------ Extracted data ------
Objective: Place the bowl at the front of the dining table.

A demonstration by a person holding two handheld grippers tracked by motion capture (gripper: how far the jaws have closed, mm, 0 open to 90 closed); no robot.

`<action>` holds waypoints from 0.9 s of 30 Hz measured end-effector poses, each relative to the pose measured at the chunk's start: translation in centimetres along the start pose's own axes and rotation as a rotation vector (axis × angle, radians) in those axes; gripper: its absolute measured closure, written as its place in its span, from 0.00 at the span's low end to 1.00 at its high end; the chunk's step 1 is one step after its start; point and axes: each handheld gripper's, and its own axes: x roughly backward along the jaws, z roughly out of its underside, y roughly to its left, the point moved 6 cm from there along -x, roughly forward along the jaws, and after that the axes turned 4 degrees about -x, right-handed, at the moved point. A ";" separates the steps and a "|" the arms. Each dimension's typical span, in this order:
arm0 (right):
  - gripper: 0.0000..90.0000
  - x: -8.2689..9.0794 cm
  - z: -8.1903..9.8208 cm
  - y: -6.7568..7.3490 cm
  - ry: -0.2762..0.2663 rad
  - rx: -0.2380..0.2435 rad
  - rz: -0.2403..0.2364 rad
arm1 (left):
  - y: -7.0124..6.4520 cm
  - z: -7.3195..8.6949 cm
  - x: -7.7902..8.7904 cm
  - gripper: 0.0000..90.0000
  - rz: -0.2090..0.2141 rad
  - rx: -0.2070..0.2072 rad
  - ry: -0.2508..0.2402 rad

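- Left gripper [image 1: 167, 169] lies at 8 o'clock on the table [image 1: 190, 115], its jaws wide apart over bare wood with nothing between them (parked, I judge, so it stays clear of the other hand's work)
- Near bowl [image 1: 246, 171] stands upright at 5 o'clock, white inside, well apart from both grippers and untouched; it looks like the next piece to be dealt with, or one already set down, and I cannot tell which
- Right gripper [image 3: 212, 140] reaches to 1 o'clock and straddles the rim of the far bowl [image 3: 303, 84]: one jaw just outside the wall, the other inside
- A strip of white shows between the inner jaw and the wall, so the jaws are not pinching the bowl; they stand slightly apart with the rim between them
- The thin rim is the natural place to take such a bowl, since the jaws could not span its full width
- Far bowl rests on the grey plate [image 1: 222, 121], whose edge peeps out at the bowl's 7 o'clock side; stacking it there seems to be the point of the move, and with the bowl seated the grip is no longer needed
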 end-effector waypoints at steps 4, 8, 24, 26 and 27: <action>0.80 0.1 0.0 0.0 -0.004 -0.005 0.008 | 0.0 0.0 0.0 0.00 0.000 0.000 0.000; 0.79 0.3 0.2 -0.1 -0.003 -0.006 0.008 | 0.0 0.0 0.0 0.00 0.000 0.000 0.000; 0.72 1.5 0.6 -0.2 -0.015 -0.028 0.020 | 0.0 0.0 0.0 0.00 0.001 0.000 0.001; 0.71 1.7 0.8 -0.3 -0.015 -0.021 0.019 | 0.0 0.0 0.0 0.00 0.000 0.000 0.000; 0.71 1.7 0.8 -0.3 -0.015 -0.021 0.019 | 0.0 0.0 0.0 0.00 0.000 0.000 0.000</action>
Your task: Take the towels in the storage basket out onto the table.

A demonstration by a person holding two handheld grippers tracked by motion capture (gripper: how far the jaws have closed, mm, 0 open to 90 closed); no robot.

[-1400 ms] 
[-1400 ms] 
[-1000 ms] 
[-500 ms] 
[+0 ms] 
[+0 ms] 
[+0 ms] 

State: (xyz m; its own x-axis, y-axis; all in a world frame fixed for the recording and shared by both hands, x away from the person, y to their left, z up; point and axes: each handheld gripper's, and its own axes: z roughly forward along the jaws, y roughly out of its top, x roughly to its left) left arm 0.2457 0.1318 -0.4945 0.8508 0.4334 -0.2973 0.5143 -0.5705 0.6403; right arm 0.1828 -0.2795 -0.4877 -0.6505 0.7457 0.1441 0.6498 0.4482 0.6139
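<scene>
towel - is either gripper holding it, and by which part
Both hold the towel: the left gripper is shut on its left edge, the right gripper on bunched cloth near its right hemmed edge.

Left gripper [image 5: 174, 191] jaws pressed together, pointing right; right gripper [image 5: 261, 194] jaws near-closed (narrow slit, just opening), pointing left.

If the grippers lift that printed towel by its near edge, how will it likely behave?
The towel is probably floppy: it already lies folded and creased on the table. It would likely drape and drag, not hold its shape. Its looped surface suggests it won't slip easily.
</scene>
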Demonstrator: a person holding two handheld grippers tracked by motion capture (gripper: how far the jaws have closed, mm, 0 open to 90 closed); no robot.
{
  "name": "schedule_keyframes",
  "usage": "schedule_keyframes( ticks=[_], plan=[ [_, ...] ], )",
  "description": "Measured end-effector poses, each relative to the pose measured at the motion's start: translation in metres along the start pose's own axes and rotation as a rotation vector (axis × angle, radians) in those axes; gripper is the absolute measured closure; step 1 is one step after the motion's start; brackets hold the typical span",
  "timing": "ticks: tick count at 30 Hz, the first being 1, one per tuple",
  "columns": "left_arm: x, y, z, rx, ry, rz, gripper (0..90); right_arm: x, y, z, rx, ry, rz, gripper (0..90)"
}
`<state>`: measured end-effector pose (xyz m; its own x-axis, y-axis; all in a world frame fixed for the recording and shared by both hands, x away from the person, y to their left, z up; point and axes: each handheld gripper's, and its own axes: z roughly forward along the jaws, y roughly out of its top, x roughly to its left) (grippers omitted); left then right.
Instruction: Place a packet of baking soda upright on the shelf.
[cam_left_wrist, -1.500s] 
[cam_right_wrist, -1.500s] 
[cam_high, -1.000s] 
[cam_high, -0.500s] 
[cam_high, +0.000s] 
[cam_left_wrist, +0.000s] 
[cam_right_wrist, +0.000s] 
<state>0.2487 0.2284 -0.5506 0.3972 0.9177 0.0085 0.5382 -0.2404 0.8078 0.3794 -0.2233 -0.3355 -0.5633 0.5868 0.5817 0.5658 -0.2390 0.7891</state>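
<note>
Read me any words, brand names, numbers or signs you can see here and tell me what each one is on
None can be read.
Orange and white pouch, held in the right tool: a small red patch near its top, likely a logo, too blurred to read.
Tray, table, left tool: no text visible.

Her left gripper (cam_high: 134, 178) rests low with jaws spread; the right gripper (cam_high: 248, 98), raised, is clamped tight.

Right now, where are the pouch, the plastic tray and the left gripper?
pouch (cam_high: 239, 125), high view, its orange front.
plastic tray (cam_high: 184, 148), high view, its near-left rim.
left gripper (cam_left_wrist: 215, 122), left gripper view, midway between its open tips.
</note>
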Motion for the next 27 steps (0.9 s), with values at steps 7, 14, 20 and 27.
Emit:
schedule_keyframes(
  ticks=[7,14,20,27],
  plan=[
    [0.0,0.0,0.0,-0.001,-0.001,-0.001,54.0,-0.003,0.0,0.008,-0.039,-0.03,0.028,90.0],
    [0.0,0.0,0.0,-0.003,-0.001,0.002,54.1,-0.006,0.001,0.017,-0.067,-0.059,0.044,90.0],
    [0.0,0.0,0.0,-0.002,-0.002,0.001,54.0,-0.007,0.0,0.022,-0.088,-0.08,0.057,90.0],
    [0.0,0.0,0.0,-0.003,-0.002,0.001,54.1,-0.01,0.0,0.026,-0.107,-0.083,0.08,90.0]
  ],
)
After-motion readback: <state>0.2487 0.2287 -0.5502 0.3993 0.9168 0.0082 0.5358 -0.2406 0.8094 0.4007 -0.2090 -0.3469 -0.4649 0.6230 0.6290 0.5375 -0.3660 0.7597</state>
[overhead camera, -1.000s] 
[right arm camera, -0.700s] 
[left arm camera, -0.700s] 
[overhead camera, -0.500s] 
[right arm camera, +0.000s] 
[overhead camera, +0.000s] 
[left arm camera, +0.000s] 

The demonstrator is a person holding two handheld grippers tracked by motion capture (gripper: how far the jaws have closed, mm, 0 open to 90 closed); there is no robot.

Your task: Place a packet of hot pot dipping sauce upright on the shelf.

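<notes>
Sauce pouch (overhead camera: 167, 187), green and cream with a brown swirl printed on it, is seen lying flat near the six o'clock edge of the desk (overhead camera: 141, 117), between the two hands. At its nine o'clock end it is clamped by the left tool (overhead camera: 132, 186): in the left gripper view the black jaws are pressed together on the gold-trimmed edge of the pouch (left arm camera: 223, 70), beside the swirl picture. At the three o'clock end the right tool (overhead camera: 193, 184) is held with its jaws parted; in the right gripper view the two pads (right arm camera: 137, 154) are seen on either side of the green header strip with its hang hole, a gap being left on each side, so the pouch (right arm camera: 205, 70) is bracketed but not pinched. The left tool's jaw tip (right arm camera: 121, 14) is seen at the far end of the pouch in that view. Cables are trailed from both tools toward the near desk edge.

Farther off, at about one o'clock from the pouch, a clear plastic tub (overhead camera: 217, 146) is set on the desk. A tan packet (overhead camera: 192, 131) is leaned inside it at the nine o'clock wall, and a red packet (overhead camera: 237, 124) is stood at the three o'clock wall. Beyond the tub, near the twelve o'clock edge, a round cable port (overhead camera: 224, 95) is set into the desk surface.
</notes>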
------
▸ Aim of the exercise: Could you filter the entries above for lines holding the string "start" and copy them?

▸ Answer box:
`<action>` holds waypoints from 0.9 s of 30 Hz measured end-effector poses, each relative to the pose measured at the chunk's start: translation in centimetres along the start pose's own axes and rotation as a rotation vector (axis × angle, radians) in those axes; gripper: its absolute measured closure, written as its place in its span, from 0.00 at the span's low end to 1.00 at its high end; the chunk's step 1 is one step after its start; point and axes: each handheld gripper's, and its own axes: x roughly backward along the jaws, z roughly out of its underside, y roughly to its left, the point moved 6 cm from there along -x, roughly forward along the jaws, and after that the axes turned 4 degrees about -x, right-handed, at the moved point. A ";" separates the steps and a "|" the arms. Each dimension's typical span, in this order:
  "description": "Measured end-effector poses, each relative to the pose measured at the motion's start: translation in metres along the start pose's own axes and rotation as a rotation vector (axis × angle, radians) in those axes; gripper is the absolute measured closure; step 1 is one step after the motion's start; brackets hold the typical span",

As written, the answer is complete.